Этот мальчишка, его сын, этот Эдгар, этот вспыльчивый, безмозглый идиот, посадил свой корабль на мель, еще не выйдя в море. Что ж, остается позаботиться только о том, чтобы новая волна не помогла ему выплыть. Если полученное мною донесение представить Тайному совету в надлежащем виде, речи молодого Рэвенсвуда будут поняты там не иначе, как призыв к бунту против гражданских и духовных властей. Дело кончится большим штрафом, а то и приказом о заключении в Эдинбургскую или Блэкнесскую крепость; пожалуй, кой-какие слова и выражения этого молодчика пахнут государственной изменой. Но я не хочу заходить так далеко! .. Нет, этого я не сделаю. Я не стал бы лишать его жизни, будь это даже в моей власти. А впрочем, если этот Рэвенсвуд доживет до новых перемен, чего только нельзя от него ожидать: он постарается вернуть себе права и имение, возможно будет даже мстить мне. Насколько мне известно, Этон обещал поддержку старику Рэвенсвуду, и вот его сынок уже произносит крамольные речи и сколачивает вокруг себя сторонников. Каким удобным орудием он может оказаться в руках наших врагов, которые только и ждут нашего падения!
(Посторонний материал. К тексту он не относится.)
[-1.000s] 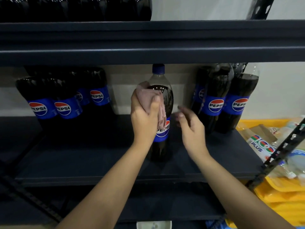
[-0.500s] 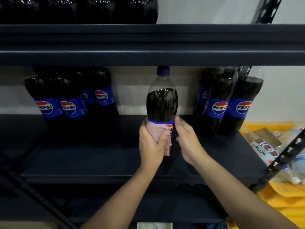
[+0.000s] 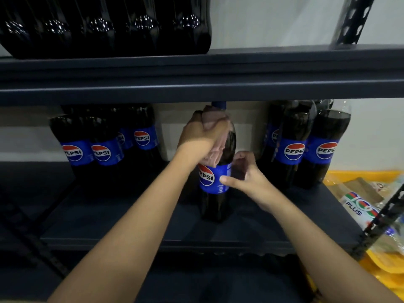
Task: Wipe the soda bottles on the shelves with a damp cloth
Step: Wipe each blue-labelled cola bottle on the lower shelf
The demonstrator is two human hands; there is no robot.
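Pink cloth (image 3: 213,136), clutched in left hand (image 3: 200,133) at bottle (image 3: 215,171) shoulder; right hand (image 3: 247,179) pinching label; risk: hard wiping tips bottle off shelf (image 3: 131,224).

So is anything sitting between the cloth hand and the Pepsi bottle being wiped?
Nothing visible. The left hand presses the pink cloth directly on the middle Pepsi bottle, and the right hand grips its label.

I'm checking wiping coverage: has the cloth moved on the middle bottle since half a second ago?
Yes. The pink cloth went up, from the bottle's blue label to the shoulder just under the cap, gripped by the left hand.
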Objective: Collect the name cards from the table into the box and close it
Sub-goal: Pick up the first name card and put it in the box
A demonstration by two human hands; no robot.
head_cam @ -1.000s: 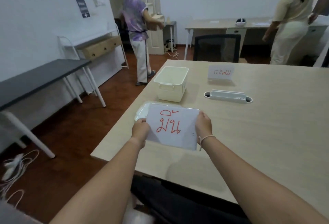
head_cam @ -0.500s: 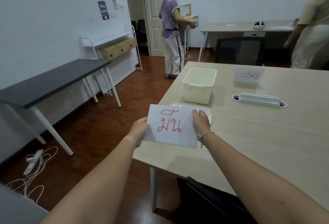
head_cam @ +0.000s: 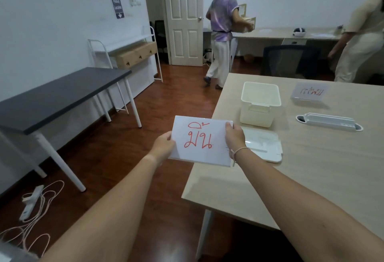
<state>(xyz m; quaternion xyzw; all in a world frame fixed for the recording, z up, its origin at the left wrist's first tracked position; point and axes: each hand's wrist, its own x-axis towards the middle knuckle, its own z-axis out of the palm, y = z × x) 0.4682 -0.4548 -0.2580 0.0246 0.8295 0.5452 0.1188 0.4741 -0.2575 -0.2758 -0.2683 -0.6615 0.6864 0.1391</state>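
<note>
We hold a name card (head_cam: 200, 140) with red writing between both hands: our left hand (head_cam: 163, 144) grips its left edge, our right hand (head_cam: 234, 137) its right edge. It hangs just off the table (head_cam: 311, 168) corner, near the open box (head_cam: 259, 103). The lid (head_cam: 264, 147) lies before the box; another name card (head_cam: 310, 93) stands beyond.

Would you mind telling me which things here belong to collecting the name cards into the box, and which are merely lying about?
Belongs to the job:
- name card in both hands
- left hand
- right hand
- second name card standing on the table
- open box
- box lid

Lying about:
- white holder with end holes
- power strip and cable on the floor
</note>
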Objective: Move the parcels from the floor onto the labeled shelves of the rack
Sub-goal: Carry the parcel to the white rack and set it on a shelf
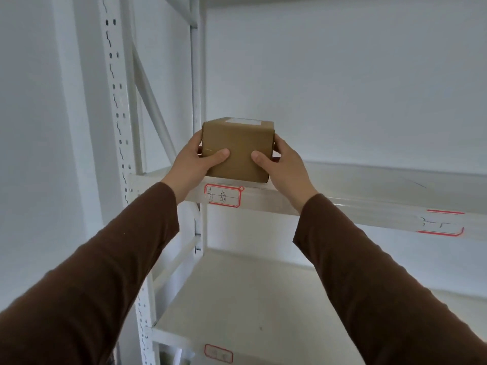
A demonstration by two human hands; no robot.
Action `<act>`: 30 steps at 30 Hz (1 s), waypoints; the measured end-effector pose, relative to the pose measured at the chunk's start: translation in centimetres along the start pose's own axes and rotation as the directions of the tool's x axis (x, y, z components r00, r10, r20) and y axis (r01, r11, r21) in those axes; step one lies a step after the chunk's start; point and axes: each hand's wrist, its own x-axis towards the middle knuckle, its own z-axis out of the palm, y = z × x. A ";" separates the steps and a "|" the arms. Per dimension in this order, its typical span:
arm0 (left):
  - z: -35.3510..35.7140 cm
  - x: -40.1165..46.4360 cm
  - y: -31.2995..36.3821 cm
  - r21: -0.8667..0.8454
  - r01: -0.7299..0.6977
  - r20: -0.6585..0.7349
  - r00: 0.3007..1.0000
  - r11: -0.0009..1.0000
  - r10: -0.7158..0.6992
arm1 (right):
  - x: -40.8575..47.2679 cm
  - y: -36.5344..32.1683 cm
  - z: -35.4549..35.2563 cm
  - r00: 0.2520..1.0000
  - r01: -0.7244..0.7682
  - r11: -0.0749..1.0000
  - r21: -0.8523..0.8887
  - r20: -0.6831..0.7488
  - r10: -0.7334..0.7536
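White walls all round, white metal rack [196, 106] filling the view. Left hand [193, 160] and right hand [283, 164] clamped on opposite sides of a brown parcel [237, 150], thumbs pressed on its near face. Sitting right at the front edge of the upper shelf [369, 177], near its left corner, just above a red-bordered label [223, 195]. Wide open shelf room off to the right and behind. Bare lower shelf [250, 299] beneath.

Head view, close before rack [196, 127]
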 end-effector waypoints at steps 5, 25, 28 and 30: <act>-0.3 3.1 -1.3 0.046 0.065 0.071 0.995 0.997 -0.068 | 2.2 0.8 0.6 0.999 -0.033 0.993 -0.111 0.037 0.037; -2.7 2.7 -2.4 0.204 0.083 0.107 0.989 0.976 -0.106 | 0.9 -0.9 2.7 0.992 -0.026 0.917 -0.399 -0.123 -0.025; -4.1 0.9 -1.9 0.250 0.035 0.051 0.997 0.968 -0.050 | -0.1 -2.0 4.2 0.944 0.142 0.906 -0.400 -0.221 -0.245; -5.6 -0.5 -1.8 0.278 0.004 -0.003 1.000 0.961 -0.003 | -0.8 -2.8 6.0 0.904 0.253 0.891 -0.378 -0.235 -0.356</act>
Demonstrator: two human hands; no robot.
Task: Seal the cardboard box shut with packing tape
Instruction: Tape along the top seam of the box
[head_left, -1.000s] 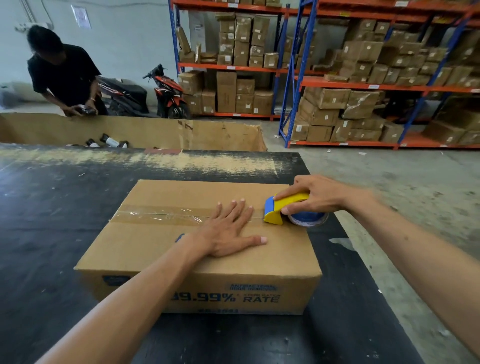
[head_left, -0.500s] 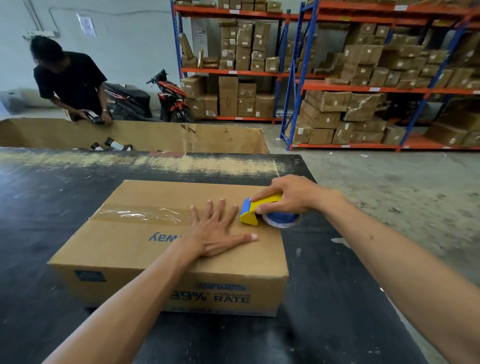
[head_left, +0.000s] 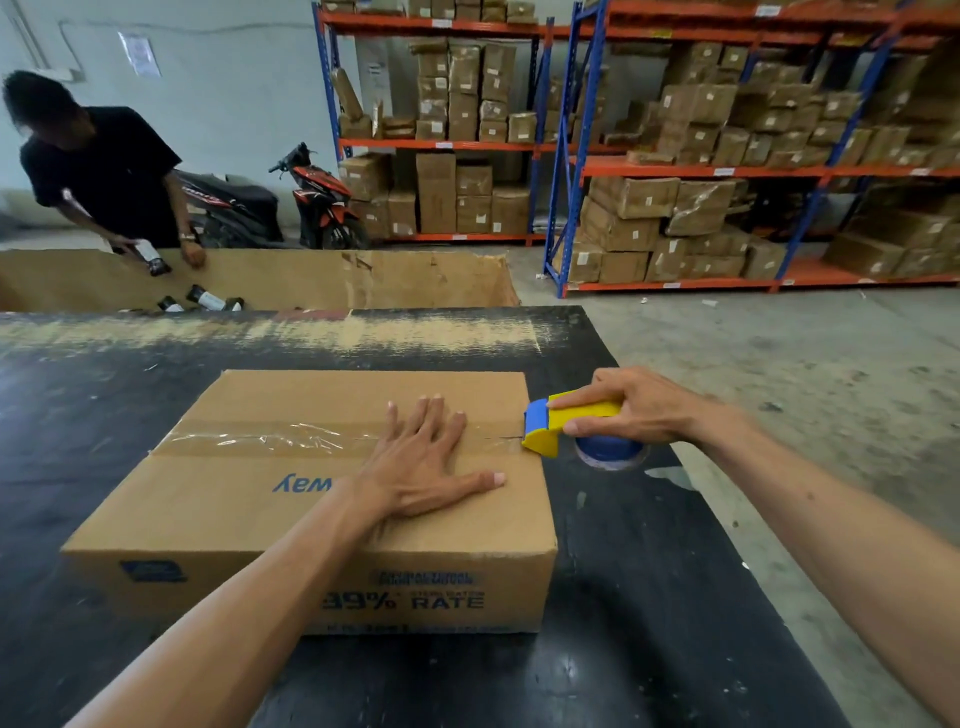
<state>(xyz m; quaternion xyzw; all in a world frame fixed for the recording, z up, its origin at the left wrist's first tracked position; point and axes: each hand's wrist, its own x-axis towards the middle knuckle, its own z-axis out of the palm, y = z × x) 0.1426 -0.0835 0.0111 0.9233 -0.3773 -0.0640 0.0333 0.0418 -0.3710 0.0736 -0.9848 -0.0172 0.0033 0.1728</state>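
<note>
A brown cardboard box (head_left: 218, 499) with blue print lies flat on the black table (head_left: 623, 623). A strip of clear packing tape (head_left: 270, 441) runs along its top seam from the left edge to the right edge. My left hand (head_left: 421, 467) lies flat on the box top, fingers spread, over the taped seam. My right hand (head_left: 639, 410) grips a yellow and blue tape dispenser (head_left: 550, 426) at the box's right edge, its blue roll hanging just past the edge above the table.
Beyond the table stands a large open cardboard bin (head_left: 363, 280) with several dark bottles inside. A person in a black shirt (head_left: 104, 176) leans over the bin at far left. A scooter (head_left: 322, 202) and shelves of cartons (head_left: 675, 156) stand behind. Concrete floor lies to the right.
The dispenser has travelled right along the seam to the box's right edge. My left hand stays pressed on the top. The person at the bin has reached further in.
</note>
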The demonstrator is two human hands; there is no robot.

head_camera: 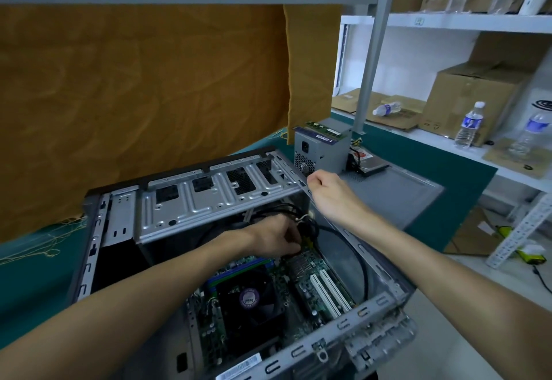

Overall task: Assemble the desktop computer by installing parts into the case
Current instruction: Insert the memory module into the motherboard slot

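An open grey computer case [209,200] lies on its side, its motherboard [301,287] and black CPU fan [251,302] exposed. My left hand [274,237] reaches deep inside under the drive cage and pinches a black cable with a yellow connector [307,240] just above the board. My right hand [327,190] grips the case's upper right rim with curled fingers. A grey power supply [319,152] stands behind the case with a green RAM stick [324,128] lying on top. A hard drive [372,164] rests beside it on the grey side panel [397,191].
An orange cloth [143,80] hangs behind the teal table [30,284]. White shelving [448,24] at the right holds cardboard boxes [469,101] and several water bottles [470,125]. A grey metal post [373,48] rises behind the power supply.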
Поразмыслив над всеми этими обстоятельствами и убедив себя в том, что не только его собственные интересы и безопасность, но также интересы и безопасность его партии и приверженцев требуют от него дать ход попавшим к нему в руки уликам против Рэвенсвуда, хитрый политик сел за стол и принялся строчить докладную записку Тайному совету, подробно описывая беспорядки, имевшие место на похоронах лорда Рэвенсвуда. Лорд-хранитель превосходно знал, что даже имена участников этого происшествия, не говоря уже о самом факте, вызовут негодование его коллег, и они» по всей вероятности, пожелают примерно наказать молодого Рэвенсвуда, хотя бы in terrorem. note 8
При всем том лорду-хранителю предстояло дело весьма щекотливое — ему нужно было составить свой доклад в таких выражениях, которые, не оставляя сомнения в виновности молодого человека, не звучали бы слишком определенно — в устах сэра Эштона, исконного врага отца Рэвенсвуда, это могло бы показаться проявлением личной злобы и ненависти. И вот как раз когда сэр Уильям трудился, подыскивая слова, достаточно веские, чтобы представить Рэвенсвуда зачинщиком происшедших волнений, и достаточно уклончивые, чтобы не выдвигать против него прямого обвинения, он на мгновение оторвался от бумаг и взгляд его упал на родовой герб семейства, против наследника которого он точил свои стрелы и расставлял тенета закона. Этот герб, вырезанный на одной из капителей, расположенных под сводом, представлял голову черного быка с девизом: «Я выжидаю свой час!», и мысли лорда-хранителя невольно обратились к событию, побудившему Рэвенсвудов принять этот странный девиз.
Существовало предание, что в тринадцатом веке могущественный враг лишил Мэлизиуса де Рэвенсвуда его владений и в течение некоторого времени безнаказанно наслаждался плодами одержанной победы. Однажды, когда в доме готовился праздник, не перестававший подстерегать удобный случай Мэлизиус проник в замок вместе с несколькими преданными друзьями. Гости с нетерпением ожидали начала пира, но, когда хозяин кичливо приказал внести блюда, Рэвенсвуд, переодетый лакеем, ответил грозным голосом: «Я выжидаю свой час!» — ив тот же миг на столе появилась бычья голова — древний символ смерти. По этому сигналу заговорщики набросились на узурпатора и его приверженцев и перебили всех до единого.